Curcumin inhibits ferroptosis through dessuccinylation of SIRT5-associated ACSL4 protein, and plays a chondroprotective role in osteoarthritis.

Abstract

Background: Ferroptosis of chondrocytes plays a crucial role in the progression of osteoarthritis (OA). This study aimed to explore the role of curcumin (Cur) in interfering with chondrocyte ferroptosis in OA.

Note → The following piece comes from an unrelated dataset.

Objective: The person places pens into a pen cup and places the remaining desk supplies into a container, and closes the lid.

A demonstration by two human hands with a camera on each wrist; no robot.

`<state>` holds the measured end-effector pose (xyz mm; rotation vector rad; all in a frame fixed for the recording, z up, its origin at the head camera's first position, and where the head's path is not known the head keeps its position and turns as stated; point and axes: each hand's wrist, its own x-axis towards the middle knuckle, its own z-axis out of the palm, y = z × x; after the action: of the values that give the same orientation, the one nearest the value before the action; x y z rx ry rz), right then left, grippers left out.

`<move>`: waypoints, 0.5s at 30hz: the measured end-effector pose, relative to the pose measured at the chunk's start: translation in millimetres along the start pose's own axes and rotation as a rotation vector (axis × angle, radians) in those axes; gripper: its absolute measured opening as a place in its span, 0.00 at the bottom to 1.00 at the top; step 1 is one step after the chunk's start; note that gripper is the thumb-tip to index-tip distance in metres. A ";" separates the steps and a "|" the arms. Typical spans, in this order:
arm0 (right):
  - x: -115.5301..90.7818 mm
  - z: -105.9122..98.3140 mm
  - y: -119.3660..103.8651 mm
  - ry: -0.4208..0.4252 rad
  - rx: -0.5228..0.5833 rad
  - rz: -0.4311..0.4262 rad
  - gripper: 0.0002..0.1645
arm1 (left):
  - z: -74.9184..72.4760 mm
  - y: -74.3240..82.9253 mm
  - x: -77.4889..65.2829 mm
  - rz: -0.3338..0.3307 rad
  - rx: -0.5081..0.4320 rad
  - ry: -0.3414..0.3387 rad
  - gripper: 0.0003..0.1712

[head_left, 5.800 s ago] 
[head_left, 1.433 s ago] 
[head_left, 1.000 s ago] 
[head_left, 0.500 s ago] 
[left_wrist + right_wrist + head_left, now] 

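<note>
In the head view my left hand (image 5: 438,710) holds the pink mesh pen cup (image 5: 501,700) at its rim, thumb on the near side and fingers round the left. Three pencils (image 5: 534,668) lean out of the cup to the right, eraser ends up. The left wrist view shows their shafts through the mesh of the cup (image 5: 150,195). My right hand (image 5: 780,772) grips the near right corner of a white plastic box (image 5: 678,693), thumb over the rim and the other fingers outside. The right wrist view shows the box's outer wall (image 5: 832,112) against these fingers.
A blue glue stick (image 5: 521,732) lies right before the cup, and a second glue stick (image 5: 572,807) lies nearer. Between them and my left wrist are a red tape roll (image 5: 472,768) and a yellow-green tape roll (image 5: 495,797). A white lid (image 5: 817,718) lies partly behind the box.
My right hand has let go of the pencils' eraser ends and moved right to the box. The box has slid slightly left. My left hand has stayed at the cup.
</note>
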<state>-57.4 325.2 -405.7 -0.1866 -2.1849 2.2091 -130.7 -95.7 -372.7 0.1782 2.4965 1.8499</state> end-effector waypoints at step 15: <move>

Methods: Rat chondrocytes were treated with 10 ng/mL interleukin-1β (IL-1β) for 48 hours to mimic the OA microenvironment. The protective effects of Cur were evaluated in vitro by assessing cell viability and ferroptosis. Molecular docking was performed to validate the structural interaction between Cur and the SIRT5 protein. Co-immunoprecipitation (CO-IP) confirmed the binding relationship between SIRT5 and ACSL4. Additionally, the efficacy of Cur in alleviating OA progression was assessed in an in vivo OA rat model.

Results: Cur treatment significantly attenuated IL-1β-induced chondrocyte injury by enhancing cell viability and inhibiting ferroptosis. Cur also markedly reduced global protein lysine succinylation levels. IL-1β suppressed SIRT5 expression, while Cur treatment upregulated SIRT5 expression. The molecular structure of Cur exhibits strong complementarity with the SIRT5 protein, forming a stable complex with high binding affinity. Inhibition of SIRT5 attenuated the protective effects of Cur on chondrocytes and increased ACSL4 succinylation levels. SIRT5 physically interacted with ACSL4, and SIRT5-mediated desuccinylation of ACSL4 repressed its function, thereby mitigating ferroptosis. Cur alleviates OA progression in vivo by inhibiting cartilage destruction, bone erosion, and chondrocyte injury, and by smoothing subchondral bone surfaces.

Conclusion: Cur protects chondrocytes in vitro by inhibiting ferroptosis and suppresses cartilage degeneration and bone erosion in vivo, demonstrating a chondroprotective role in OA. These effects are mediated through SIRT5-dependent desuccinylation of ACSL4, which regulates ferroptosis pathways.